Au cours de la cérémonie organisée dans le grand amphithéâtre de la Sorbonne à l'occasion du premier anniversaire de la mort de Brossolette, le 22 mars 1945, plusieurs personnalités prirent la parole parmi lesquelles Jacques Lecompte-Boinet, André Philip, René Pleven, Gustave Roussy, Maurice Schumann, Georges Thierry d'Argenlieu, Louis Vallon, Philippe Soupault et Émile Waldeck-Rochet.

René Pleven alors Ministre des Finances, qui fut son ami durant 22 ans, a insisté dans son allocution sur l'unité de la vie de Pierre Brossolette : " Sa vie, s'écria-t-il, fut celle d'un homme qui avait toujours voulu vivre comme il pensait... Je n'ai jamais connu Brossolette acceptant un compromis avec ce qu'il croyait juste ou vrai. C'était un caractère sans petits côtés, sans mesquinerie ; aucune préoccupation de carrière, d'intérêt n'a jamais obscurci son jugement, ne l'a jamais fait dévier de ce qu'il croyait la bonne voie... Jamais je n'ai connu Brossolette découragé ; en revanche, je l'ai toujours vu prêt à se dresser, à lutter contre les hypocrisies, contre les illusions, contre les mensonges. Pendant cette grande et longue épreuve de la France, beaucoup d'hommes auront, comme lui, combattu, souffert et délibérément donné leur vie. Mais il y en a fort peu, je pense, dont on pourra dire avec autant de vérité, qu'il fut uniformément, continûment, depuis l'âge d'homme jusqu'à sa fin, intransigeant avec lui-même, un modèle de rectitude et de loyauté. J'ai dit que Brossolette avait vécu comme il croyait ; c'est le deuil de la France que, pour sa délivrance, il ait fallu qu'il meure comme il avait vécu et comme il avait cru ".
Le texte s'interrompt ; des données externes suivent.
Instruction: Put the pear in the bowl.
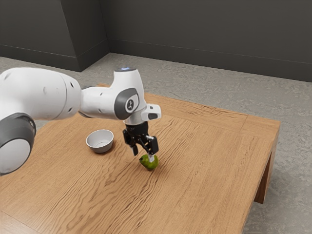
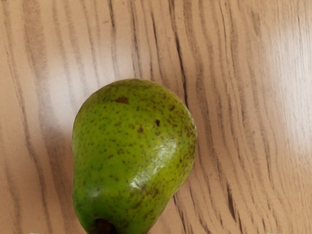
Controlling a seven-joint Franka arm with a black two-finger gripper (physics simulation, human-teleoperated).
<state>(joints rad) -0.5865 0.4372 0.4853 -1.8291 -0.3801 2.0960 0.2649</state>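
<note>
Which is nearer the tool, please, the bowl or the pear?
It is the green pear, under the tool; the pale bowl stands toward the exterior view's left.

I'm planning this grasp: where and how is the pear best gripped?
From above, I'd set the tool astride the pear, pinching its two flanks where the round body begins to narrow toward the stem: it lies on its side, leaving both flanks free.

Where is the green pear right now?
In the exterior view, the pear lies on the wooden table, just beneath the black tool, farther to the exterior view's right than the pale bowl.
</note>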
Léon Blum : "J’ai connu Pierre Brossolette quand il entrait à peine dans l’âge d’homme, j’ai vécu avec lui de longues années durant dans cette intimité particulière que crée la collaboration quotidienne au même journal. J’ai passé bien des jours avec lui dans les salles de rédaction du Populaire, bien de soirées et même bien des nuits au marbre de l’imprimerie. Plus tard, dans ma prison, j’ai suivi aussi minutieusement qu’il m’était possible, les traces de son infatigable, de sa dévorante, de son éblouissante activité. Quand je pense à lui et que j’évoque son image, c’est le trait qui me parait le plus frappant en lui, plus encore peut-être que ce courage léger, gai, juvénile qui le poussait jusqu’à une incroyable témérité. Je ne sais si de ma vie entière, j’ai jamais connu une (…) humaine d’un rendement égal au sien. Quel talent il a dépensé ainsi, avec une prodigalité insouciante. Il était de la race des plus grands journalistes, de ceux soi disant (…) traduit en réalité l’infinité de la culture, la promptitude et la sureté du jugement, la fermeté des conditions personnelles. De notre temps, la radio n’est plus séparable du journalisme écrit et le journaliste Pierre Brossolette devait en effet dans une des plus graves crises françaises, celle qui précéda Munich, tenir le micro de nos postes de État une lucidité, une présence d’esprit, un sens de persuasion et une intrépidité inoubliable."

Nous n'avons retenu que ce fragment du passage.